- [WHAT THE TASK REQUIRES]:
Please restate the lines shown below exactly, every one of them.

- [INFORMATION SHOWN]:
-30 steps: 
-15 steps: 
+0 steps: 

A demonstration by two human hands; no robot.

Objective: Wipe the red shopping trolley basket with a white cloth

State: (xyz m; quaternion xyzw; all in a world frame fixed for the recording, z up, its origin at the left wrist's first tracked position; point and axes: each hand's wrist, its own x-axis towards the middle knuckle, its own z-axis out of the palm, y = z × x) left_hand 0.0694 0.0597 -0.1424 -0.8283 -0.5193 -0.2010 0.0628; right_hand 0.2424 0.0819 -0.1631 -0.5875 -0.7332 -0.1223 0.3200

- [EXERCISE RESPONSE]:
-30 steps: 
-15 steps: 
+0 steps: 

A demonstration by two human hands; no robot.

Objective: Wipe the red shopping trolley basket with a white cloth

State: (xyz m; quaternion xyzw; all in a world frame fixed for the recording, z up, its origin at the left wrist's first tracked position; point and axes: each hand's wrist, its own x-axis towards the middle knuckle, its own z-axis out of the palm, y = z × x) left_hand 0.0694 0.0597 -0.1424 -0.8283 -0.5193 -0.2010 0.0628; right_hand 0.2424 0.0819 -0.1631 -0.5875 -0.7332 -0.1223 0.3200

The answer given is complete as it stands.